What is required: Each line below from the one containing "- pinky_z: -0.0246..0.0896" through the one containing "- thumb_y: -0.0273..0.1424" should be output exactly as it stands, and no other line should appear.

**** Given data

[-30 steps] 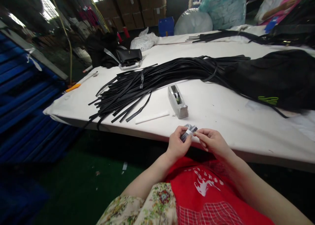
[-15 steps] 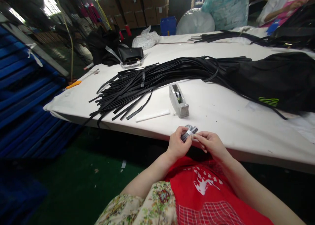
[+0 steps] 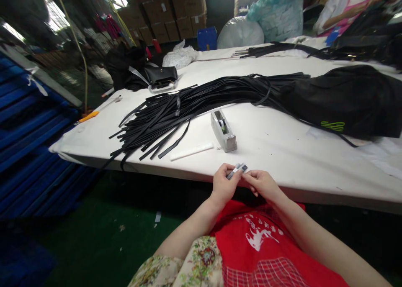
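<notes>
Between the thumb and fingers of my left hand (image 3: 223,183) is a small grey-and-black folded bundle (image 3: 238,170) with a pale band around it. My right hand (image 3: 262,184) is closed in a pinch at the bundle's right edge; what its fingertips grip is too small to make out. Both hands are at the table's front edge, above my red apron (image 3: 241,237). Just beyond them a grey tape dispenser (image 3: 230,142) stands on the white-covered table (image 3: 270,161). A white rod-like strip (image 3: 191,152) lies left of the dispenser.
A long bundle of black straps (image 3: 204,96) stretches across the table, its right end under a black cloth bag (image 3: 345,96). Back left are a black handbag (image 3: 160,75) and an orange-handled tool (image 3: 88,116). Blue slats (image 3: 28,140) stand at left. Another person (image 3: 342,11) works far right.
The bundle has turned slightly in my left hand, and my right fingers remain beside it. The whole view has shifted slightly, so things on the table appear a little further left.
</notes>
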`<action>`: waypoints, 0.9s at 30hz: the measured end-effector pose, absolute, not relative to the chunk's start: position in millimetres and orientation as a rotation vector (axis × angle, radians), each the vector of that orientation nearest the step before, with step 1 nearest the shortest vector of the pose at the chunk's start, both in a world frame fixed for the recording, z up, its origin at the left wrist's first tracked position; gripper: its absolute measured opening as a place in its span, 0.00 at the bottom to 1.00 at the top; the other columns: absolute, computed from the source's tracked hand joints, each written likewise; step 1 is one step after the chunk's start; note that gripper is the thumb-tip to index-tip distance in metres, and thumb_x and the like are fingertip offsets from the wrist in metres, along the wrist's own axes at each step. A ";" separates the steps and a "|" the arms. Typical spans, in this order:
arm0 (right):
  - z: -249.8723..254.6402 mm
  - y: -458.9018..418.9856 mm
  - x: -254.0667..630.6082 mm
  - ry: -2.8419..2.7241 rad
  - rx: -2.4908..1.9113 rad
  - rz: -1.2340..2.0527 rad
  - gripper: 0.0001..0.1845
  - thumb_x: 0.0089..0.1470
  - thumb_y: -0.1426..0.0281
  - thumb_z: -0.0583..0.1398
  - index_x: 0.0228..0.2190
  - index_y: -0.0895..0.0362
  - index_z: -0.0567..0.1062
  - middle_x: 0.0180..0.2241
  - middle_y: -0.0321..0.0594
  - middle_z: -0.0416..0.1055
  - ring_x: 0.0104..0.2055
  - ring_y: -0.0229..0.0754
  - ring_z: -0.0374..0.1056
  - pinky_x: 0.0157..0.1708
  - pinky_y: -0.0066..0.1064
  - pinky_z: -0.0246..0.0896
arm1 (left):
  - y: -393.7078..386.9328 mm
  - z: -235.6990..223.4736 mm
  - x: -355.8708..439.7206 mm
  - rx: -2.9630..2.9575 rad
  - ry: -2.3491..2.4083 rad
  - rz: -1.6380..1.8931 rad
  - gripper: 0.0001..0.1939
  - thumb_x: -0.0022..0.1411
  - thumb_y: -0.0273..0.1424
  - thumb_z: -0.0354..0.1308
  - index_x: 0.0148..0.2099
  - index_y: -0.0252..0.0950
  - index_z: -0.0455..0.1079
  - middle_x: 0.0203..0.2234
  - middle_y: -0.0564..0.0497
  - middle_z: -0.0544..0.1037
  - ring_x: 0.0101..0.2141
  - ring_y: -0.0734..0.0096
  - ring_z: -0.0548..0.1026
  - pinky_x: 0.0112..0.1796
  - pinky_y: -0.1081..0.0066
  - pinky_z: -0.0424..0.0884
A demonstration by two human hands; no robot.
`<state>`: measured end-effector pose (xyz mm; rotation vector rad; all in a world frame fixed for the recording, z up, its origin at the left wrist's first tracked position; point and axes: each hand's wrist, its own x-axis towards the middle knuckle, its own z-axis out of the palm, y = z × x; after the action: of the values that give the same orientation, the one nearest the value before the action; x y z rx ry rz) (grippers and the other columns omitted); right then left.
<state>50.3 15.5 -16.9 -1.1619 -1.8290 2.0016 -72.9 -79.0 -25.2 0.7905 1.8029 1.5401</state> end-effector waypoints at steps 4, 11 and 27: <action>-22.9 16.5 53.4 -1.702 -0.935 2.242 0.26 0.46 0.49 0.65 0.34 0.60 0.77 0.21 0.32 0.69 0.18 0.30 0.59 0.21 0.26 0.54 | -71.3 -18.2 -76.2 0.580 1.721 1.724 0.19 0.55 0.47 0.64 0.36 0.35 0.70 0.22 0.53 0.77 0.23 0.75 0.72 0.26 0.75 0.66; -23.7 16.5 58.7 -1.456 -0.955 2.266 0.26 0.44 0.51 0.67 0.36 0.60 0.77 0.22 0.34 0.70 0.20 0.33 0.63 0.24 0.28 0.58 | -61.8 19.4 -83.9 0.592 1.522 1.872 0.19 0.53 0.46 0.67 0.37 0.36 0.70 0.21 0.56 0.74 0.23 0.79 0.69 0.29 0.76 0.67; 9.8 7.5 66.5 -1.837 -0.952 1.519 0.18 0.55 0.55 0.62 0.32 0.59 0.78 0.22 0.37 0.73 0.21 0.36 0.64 0.21 0.27 0.60 | -60.7 20.3 -79.1 0.291 1.263 1.681 0.24 0.50 0.49 0.67 0.32 0.31 0.70 0.20 0.53 0.75 0.18 0.81 0.64 0.21 0.77 0.59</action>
<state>66.5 7.5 9.8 -0.9523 -1.8366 1.5186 -79.1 -60.7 20.3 0.2911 1.2630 1.6806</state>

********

Solution to this task:
  - pinky_z: -0.0246..0.0896
arm1 (left):
  - y: -393.7078..386.9328 mm
  - z: -235.6990..223.4736 mm
  - x: -355.8708..439.7206 mm
  - rx: -2.9630..2.9575 rad
  - ry: -2.3491..2.4083 rad
  - rz: -1.6380..1.8931 rad
  - gripper: 0.0001..0.1939
  - thumb_x: -0.0022..0.1411
  - thumb_y: -0.0273..0.1424

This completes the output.